What specifically do you do for LA Shanti and for Heart Touch?
LA Shanti coordinates a seminar for newly HIV-diagnosed individuals called the Plus seminar. I am the medical director for this program and provide quarterly updates at their weekly seminars.
Heart Touch is an organization that trains and coordinates volunteer massage therapists to provide massage therapy to various groups, including those with AIDS. This project started approximately 10 years ago exclusively for AIDS patients. I have been their medical director since that time and provide an HIV/medical update, as well as information regarding HIV transmission risks to all of their new volunteers. Trainings occur approximately four times per year. In fact, I just returned from such a training.

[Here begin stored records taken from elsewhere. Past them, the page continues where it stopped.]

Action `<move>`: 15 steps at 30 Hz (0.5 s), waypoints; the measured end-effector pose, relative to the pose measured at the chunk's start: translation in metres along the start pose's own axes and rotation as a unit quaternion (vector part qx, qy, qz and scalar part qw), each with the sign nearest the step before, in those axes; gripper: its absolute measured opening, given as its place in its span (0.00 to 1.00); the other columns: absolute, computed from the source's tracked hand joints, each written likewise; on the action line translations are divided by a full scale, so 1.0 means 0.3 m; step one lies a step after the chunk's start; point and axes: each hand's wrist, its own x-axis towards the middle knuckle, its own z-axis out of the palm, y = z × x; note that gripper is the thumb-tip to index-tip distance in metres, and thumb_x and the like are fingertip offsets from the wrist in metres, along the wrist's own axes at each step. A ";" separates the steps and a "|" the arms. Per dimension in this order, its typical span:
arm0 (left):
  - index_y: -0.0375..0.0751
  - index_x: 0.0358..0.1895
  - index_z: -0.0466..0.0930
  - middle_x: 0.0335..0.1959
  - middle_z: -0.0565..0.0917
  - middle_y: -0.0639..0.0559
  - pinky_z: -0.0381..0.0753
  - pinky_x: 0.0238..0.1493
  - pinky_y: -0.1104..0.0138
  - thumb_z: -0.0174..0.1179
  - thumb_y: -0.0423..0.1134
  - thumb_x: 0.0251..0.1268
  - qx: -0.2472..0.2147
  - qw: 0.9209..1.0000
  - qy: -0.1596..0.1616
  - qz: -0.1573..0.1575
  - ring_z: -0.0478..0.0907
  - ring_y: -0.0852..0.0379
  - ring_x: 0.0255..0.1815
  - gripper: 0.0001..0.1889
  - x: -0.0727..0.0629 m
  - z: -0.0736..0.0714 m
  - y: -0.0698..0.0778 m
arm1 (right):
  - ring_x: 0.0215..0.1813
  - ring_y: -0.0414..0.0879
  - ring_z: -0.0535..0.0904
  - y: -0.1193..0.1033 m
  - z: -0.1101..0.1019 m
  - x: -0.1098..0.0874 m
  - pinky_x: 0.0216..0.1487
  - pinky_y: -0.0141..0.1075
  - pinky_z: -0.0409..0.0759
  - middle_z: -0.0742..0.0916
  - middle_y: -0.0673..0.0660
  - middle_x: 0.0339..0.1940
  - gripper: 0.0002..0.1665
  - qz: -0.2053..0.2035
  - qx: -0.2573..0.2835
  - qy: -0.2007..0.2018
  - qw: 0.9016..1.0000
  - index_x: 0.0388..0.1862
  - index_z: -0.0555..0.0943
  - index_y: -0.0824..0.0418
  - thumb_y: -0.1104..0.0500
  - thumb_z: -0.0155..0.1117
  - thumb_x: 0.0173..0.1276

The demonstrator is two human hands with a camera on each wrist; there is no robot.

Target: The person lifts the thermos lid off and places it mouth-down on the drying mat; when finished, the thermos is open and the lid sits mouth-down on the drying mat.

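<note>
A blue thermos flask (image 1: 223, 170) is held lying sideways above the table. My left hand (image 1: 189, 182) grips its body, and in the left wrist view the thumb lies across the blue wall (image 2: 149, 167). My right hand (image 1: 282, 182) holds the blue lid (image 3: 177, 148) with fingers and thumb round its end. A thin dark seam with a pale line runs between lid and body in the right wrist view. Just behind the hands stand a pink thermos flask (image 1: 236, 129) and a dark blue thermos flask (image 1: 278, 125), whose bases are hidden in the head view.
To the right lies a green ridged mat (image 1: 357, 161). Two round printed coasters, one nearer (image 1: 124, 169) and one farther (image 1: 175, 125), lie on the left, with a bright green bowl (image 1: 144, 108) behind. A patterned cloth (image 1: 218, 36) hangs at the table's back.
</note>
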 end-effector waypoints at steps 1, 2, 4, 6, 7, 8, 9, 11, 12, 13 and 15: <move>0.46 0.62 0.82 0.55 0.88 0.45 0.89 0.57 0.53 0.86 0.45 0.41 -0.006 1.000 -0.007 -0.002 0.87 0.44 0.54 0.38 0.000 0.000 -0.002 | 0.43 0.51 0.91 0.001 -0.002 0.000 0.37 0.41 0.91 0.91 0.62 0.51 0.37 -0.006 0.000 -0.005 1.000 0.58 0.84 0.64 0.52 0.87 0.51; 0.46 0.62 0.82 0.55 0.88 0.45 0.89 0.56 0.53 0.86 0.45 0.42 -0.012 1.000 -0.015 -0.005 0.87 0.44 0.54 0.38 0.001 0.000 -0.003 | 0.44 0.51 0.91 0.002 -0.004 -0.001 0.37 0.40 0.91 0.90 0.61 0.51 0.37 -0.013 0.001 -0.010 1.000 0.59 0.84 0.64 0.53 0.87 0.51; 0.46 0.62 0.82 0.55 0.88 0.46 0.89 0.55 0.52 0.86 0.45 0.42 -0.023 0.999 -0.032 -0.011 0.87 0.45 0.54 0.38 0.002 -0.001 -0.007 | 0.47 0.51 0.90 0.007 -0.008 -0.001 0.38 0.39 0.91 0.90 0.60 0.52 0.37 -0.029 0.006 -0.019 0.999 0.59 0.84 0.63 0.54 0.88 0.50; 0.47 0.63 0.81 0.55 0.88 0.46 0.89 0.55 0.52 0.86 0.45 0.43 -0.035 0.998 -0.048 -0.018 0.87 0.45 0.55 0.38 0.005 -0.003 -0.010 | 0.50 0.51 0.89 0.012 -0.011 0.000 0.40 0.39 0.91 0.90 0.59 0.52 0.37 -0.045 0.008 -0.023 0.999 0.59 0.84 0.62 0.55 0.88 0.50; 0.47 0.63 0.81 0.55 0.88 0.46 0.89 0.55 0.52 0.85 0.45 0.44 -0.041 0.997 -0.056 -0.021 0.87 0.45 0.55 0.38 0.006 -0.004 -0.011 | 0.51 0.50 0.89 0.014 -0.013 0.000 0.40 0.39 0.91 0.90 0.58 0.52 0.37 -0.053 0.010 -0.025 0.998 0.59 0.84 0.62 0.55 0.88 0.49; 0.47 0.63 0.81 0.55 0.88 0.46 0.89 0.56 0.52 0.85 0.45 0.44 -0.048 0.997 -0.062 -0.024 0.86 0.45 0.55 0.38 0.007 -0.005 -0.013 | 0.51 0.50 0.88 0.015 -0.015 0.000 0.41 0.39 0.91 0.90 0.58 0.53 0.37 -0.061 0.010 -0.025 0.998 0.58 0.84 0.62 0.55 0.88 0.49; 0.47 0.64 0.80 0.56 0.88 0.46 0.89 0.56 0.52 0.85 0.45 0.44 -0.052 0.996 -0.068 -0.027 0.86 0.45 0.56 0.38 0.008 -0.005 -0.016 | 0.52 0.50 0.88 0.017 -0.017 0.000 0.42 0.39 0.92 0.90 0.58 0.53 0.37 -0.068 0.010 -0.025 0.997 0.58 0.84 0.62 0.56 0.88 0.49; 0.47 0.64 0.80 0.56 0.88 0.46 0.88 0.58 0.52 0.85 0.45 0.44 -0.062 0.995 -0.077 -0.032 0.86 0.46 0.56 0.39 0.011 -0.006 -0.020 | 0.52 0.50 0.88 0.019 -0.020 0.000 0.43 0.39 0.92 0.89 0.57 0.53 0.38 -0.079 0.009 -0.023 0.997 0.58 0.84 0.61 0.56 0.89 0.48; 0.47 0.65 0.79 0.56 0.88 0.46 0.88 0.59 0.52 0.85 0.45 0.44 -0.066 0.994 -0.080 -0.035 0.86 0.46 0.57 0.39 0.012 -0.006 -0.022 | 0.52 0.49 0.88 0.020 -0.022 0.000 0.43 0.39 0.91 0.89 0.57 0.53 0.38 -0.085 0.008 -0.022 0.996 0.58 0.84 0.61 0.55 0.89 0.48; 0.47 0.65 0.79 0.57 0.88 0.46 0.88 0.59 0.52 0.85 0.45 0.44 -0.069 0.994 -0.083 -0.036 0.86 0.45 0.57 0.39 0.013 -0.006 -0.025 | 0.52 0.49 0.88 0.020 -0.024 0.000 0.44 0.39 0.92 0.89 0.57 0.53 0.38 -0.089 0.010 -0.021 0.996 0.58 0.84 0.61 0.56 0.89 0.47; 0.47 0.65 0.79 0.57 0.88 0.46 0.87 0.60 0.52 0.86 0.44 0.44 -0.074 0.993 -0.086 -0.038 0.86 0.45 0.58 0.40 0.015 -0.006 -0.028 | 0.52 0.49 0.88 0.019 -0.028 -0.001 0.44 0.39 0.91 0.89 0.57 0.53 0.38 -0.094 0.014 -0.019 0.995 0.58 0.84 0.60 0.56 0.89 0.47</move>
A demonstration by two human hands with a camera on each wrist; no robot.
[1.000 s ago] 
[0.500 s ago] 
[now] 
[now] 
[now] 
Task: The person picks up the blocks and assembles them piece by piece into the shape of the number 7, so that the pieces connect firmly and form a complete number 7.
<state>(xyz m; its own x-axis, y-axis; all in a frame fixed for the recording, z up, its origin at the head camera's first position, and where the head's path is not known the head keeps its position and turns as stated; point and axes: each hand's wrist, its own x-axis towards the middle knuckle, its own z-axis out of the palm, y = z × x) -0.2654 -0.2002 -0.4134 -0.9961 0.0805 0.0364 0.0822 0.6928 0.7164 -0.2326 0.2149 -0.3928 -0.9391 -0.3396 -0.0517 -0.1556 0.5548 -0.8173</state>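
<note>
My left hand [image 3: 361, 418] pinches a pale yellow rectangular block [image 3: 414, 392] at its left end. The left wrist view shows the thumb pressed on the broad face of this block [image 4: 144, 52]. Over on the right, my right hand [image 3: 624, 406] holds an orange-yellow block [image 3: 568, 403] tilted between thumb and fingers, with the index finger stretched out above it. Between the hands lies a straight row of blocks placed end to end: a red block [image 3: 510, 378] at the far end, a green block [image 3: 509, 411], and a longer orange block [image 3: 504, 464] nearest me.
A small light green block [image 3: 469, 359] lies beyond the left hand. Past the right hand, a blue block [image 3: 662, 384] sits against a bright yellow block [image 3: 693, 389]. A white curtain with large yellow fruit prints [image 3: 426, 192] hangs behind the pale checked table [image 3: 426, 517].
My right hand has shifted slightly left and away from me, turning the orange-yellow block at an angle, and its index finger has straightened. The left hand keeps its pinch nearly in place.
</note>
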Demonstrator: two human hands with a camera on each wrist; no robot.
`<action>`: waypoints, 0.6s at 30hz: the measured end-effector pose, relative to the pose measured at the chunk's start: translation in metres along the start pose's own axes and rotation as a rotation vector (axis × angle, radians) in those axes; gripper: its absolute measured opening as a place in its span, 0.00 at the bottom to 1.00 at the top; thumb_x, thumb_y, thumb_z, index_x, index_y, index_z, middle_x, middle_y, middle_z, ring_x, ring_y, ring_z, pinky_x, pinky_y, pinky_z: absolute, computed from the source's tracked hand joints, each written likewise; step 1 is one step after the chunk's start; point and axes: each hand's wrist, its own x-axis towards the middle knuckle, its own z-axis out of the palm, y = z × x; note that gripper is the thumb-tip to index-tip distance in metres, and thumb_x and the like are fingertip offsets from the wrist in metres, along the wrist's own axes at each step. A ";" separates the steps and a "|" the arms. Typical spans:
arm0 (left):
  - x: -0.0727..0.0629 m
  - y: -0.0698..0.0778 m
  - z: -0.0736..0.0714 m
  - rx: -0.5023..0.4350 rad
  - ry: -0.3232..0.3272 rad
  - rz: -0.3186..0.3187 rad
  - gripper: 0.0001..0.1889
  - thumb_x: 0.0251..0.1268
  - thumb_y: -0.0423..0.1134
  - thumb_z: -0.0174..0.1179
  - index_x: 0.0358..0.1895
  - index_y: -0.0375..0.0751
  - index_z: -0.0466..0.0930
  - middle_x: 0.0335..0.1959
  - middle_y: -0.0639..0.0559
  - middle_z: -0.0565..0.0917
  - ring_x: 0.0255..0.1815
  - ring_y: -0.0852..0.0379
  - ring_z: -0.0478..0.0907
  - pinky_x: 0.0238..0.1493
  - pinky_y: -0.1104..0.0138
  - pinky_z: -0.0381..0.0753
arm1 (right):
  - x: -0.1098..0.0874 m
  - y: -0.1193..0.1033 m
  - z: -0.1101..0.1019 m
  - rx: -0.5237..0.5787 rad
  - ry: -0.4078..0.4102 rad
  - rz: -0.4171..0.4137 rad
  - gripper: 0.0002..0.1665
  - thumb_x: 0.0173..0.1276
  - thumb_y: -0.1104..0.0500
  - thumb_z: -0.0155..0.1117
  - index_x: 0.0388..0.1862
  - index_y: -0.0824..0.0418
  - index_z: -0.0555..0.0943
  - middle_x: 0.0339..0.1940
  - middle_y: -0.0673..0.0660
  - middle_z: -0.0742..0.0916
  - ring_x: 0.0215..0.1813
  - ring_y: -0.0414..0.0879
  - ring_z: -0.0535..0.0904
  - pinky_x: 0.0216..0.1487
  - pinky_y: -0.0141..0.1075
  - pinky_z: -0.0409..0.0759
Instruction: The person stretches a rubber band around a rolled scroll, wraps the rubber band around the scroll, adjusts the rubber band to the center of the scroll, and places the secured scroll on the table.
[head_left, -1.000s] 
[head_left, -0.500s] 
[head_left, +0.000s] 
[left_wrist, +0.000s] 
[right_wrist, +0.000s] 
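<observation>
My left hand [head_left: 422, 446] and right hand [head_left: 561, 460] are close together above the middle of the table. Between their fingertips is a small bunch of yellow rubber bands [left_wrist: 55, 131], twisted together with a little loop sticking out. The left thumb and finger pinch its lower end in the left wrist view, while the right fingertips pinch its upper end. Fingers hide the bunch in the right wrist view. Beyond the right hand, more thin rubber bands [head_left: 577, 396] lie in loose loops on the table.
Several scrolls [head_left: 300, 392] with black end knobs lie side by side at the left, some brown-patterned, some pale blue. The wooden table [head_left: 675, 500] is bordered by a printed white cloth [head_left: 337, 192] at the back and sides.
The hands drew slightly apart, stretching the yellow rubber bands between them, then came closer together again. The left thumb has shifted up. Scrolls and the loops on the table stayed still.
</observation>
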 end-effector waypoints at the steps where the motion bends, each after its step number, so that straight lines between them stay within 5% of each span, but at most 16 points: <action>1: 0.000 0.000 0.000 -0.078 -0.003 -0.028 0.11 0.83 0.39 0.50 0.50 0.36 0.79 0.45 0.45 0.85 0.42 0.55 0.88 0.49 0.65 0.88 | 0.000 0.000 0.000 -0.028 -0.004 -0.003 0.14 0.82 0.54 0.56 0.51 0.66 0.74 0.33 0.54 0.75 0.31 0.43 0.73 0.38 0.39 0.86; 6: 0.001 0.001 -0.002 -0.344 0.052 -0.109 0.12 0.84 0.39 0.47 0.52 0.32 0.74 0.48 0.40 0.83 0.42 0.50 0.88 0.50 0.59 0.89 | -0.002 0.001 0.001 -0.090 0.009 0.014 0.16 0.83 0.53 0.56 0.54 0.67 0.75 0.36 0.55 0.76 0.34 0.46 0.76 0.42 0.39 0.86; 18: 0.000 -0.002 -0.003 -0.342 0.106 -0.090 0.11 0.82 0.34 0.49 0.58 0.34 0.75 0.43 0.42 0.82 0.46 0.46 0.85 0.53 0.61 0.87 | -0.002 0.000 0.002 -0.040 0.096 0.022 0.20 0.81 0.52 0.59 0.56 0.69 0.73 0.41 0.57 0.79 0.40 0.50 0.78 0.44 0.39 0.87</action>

Tell us a little more about your family.
My wife of 21 years is Judy Daar, a professor of law at Whittier Law School and clinical professor of medicine at UC Irvine School of Medicine, where she is on the Bioethics committee, performs bioethics consults and teaches. I have four sons: Evan (age 17, a high-school senior), Jared (14, a freshman), Adam (8, a third grader) and Ryan (4, a preschooler). Our pet dog is Kala, who is 12 years old, a pound puppy, we think part husky and part shepherd.
Where do you live?
Palos Verdes, in the southern part of Los Angeles County.
What's the biggest adventure you ever had?
My life, without a doubt. I get to work in an academic environment, do research on an intractable disease and still practice medicine in a county hospital and take care of poor people. Plus, I have an incredible wife and four children at various stages of life -- a challenge in itself. All in all, it's been a breathtaking ride.